> _Records provided_
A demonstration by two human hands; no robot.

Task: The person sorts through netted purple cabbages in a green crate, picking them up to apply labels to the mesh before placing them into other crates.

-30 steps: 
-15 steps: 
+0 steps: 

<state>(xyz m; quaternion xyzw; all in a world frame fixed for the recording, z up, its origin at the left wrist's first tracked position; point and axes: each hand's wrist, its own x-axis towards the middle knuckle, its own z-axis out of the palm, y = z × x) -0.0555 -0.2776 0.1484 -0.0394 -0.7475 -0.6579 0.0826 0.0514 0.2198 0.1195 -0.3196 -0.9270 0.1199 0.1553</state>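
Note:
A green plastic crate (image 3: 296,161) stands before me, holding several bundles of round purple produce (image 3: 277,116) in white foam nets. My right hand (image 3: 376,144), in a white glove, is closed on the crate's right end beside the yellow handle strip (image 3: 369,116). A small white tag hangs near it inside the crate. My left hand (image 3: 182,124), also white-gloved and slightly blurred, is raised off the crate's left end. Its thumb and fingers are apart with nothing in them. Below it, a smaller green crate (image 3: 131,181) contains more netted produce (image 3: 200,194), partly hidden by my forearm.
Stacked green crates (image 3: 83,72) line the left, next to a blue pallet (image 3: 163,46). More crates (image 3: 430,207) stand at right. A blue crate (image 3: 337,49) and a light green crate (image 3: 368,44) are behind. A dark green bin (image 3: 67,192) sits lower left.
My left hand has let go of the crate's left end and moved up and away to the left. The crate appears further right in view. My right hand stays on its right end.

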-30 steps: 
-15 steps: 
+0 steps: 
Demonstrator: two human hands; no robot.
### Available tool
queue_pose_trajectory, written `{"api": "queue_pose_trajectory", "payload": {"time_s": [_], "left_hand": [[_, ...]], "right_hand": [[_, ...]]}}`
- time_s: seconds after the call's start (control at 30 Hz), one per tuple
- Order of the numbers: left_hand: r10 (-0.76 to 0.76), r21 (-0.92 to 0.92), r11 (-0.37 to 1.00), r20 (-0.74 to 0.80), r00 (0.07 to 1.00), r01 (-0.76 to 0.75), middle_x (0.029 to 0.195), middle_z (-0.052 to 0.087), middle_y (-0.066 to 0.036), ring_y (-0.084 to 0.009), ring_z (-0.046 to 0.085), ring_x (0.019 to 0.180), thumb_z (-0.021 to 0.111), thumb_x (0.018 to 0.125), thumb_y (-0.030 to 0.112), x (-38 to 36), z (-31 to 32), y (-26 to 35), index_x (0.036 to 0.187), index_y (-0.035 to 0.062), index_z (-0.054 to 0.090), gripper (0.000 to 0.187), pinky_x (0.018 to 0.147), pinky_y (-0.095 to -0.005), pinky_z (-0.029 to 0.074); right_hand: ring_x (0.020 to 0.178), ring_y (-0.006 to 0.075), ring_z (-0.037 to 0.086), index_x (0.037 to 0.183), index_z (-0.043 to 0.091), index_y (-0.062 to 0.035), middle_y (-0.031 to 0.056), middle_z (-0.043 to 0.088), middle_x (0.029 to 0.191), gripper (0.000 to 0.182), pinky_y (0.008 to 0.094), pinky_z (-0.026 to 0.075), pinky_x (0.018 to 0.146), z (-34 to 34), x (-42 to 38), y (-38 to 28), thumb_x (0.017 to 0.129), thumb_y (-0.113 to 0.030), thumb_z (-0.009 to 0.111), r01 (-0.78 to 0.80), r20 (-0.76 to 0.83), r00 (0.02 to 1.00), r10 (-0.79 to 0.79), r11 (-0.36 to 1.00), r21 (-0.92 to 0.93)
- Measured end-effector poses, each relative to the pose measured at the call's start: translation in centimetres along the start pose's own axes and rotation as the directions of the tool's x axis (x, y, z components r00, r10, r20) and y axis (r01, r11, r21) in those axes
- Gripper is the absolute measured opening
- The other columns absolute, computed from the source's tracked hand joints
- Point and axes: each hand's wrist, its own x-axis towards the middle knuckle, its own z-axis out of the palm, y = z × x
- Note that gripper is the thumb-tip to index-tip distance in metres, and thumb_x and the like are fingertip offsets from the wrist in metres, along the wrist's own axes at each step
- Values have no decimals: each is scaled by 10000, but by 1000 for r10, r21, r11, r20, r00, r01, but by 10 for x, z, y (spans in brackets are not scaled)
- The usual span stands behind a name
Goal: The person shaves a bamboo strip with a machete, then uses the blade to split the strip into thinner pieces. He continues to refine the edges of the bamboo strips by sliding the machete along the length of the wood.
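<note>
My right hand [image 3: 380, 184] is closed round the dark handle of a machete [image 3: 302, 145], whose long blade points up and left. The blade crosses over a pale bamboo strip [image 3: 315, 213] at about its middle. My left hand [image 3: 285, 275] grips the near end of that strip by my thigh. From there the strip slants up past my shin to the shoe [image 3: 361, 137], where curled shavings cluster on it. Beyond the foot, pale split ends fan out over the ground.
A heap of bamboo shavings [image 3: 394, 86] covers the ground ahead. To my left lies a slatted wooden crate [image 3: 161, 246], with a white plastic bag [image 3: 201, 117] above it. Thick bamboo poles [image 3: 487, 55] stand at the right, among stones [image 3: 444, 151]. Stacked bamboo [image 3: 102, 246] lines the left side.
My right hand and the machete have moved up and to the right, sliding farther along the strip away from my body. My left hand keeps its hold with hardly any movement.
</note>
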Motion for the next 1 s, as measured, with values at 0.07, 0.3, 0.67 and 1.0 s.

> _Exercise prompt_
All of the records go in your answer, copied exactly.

> _Result_
A demonstration by two human hands; no robot.

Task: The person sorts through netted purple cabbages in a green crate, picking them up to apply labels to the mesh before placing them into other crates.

-30 steps: 
-15 steps: 
+0 steps: 

<state>(xyz m; quaternion xyzw; all in a world frame fixed for the recording, z up, its origin at the left wrist's first tracked position; point and axes: each hand's wrist, its own x-axis towards the middle knuckle, its own z-axis out of the palm, y = z × x) -0.0555 -0.2776 0.1484 -0.0394 -0.7475 -0.6579 0.0826 0.0514 0.2198 0.1195 -0.3196 -0.9270 0.1199 0.1553</state>
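Note:
A green plastic crate (image 3: 296,161) stands before me, holding several bundles of round purple produce (image 3: 277,116) in white foam nets. My right hand (image 3: 376,144), in a white glove, is closed on the crate's right end beside the yellow handle strip (image 3: 369,116). A small white tag hangs near it inside the crate. My left hand (image 3: 182,124), also white-gloved and slightly blurred, is raised off the crate's left end. Its thumb and fingers are apart with nothing in them. Below it, a smaller green crate (image 3: 131,181) contains more netted produce (image 3: 200,194), partly hidden by my forearm.
Stacked green crates (image 3: 83,72) line the left, next to a blue pallet (image 3: 163,46). More crates (image 3: 430,207) stand at right. A blue crate (image 3: 337,49) and a light green crate (image 3: 368,44) are behind. A dark green bin (image 3: 67,192) sits lower left.
My left hand has let go of the crate's left end and moved up and away to the left. The crate appears further right in view. My right hand stays on its right end.
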
-30 steps: 
-15 steps: 
+0 steps: 
Demonstrator: two human hands; no robot.
### Available tool
queue_pose_trajectory, written `{"api": "queue_pose_trajectory", "payload": {"time_s": [_], "left_hand": [[_, ...]], "right_hand": [[_, ...]]}}`
- time_s: seconds after the call's start (control at 30 Hz), one per tuple
- Order of the numbers: left_hand: r10 (-0.76 to 0.76), r21 (-0.92 to 0.92), r11 (-0.37 to 1.00), r20 (-0.74 to 0.80), r00 (0.07 to 1.00), r01 (-0.76 to 0.75), middle_x (0.029 to 0.195), middle_z (-0.052 to 0.087), middle_y (-0.066 to 0.036), ring_y (-0.084 to 0.009), ring_z (-0.046 to 0.085), ring_x (0.019 to 0.180), thumb_z (-0.021 to 0.111), thumb_x (0.018 to 0.125), thumb_y (-0.030 to 0.112), x (-38 to 36), z (-31 to 32), y (-26 to 35), index_x (0.036 to 0.187), index_y (-0.035 to 0.062), index_z (-0.054 to 0.090), gripper (0.000 to 0.187), pinky_x (0.018 to 0.147), pinky_y (-0.095 to -0.005), pinky_z (-0.029 to 0.074); right_hand: ring_x (0.020 to 0.178), ring_y (-0.006 to 0.075), ring_z (-0.037 to 0.086), index_x (0.037 to 0.183), index_z (-0.043 to 0.091), index_y (-0.062 to 0.035), middle_y (-0.031 to 0.056), middle_z (-0.043 to 0.088), middle_x (0.029 to 0.191), gripper (0.000 to 0.182), pinky_y (0.008 to 0.094), pinky_z (-0.026 to 0.075), pinky_x (0.018 to 0.146), z (-34 to 34), x (-42 to 38), y (-38 to 28), thumb_x (0.017 to 0.129), thumb_y (-0.113 to 0.030), thumb_z (-0.009 to 0.111), r01 (-0.78 to 0.80), r20 (-0.76 to 0.83), r00 (0.02 to 1.00), r10 (-0.79 to 0.79), r11 (-0.36 to 1.00), r21 (-0.92 to 0.93)
- Measured end-effector poses, each relative to the pose measured at the call's start: translation in centimetres along the start pose's own axes and rotation as the directions of the tool's x axis (x, y, z components r00, r10, r20) and y axis (r01, r11, r21) in those axes
- Gripper is the absolute measured opening
- The other columns absolute, computed from the source's tracked hand joints
- Point and axes: each hand's wrist, its own x-axis towards the middle knuckle, its own z-axis out of the palm, y = z × x
- Note that gripper is the thumb-tip to index-tip distance in metres, and thumb_x and the like are fingertip offsets from the wrist in metres, along the wrist's own axes at each step
- Values have no decimals: each is scaled by 10000, but by 1000 for r10, r21, r11, r20, r00, r01, but by 10 for x, z, y (spans in brackets are not scaled)
- The usual span stands behind a name
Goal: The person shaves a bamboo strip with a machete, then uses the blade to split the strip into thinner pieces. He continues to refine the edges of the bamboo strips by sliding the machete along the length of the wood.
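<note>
My right hand [image 3: 380, 184] is closed round the dark handle of a machete [image 3: 302, 145], whose long blade points up and left. The blade crosses over a pale bamboo strip [image 3: 315, 213] at about its middle. My left hand [image 3: 285, 275] grips the near end of that strip by my thigh. From there the strip slants up past my shin to the shoe [image 3: 361, 137], where curled shavings cluster on it. Beyond the foot, pale split ends fan out over the ground.
A heap of bamboo shavings [image 3: 394, 86] covers the ground ahead. To my left lies a slatted wooden crate [image 3: 161, 246], with a white plastic bag [image 3: 201, 117] above it. Thick bamboo poles [image 3: 487, 55] stand at the right, among stones [image 3: 444, 151]. Stacked bamboo [image 3: 102, 246] lines the left side.
My right hand and the machete have moved up and to the right, sliding farther along the strip away from my body. My left hand keeps its hold with hardly any movement.
</note>
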Motion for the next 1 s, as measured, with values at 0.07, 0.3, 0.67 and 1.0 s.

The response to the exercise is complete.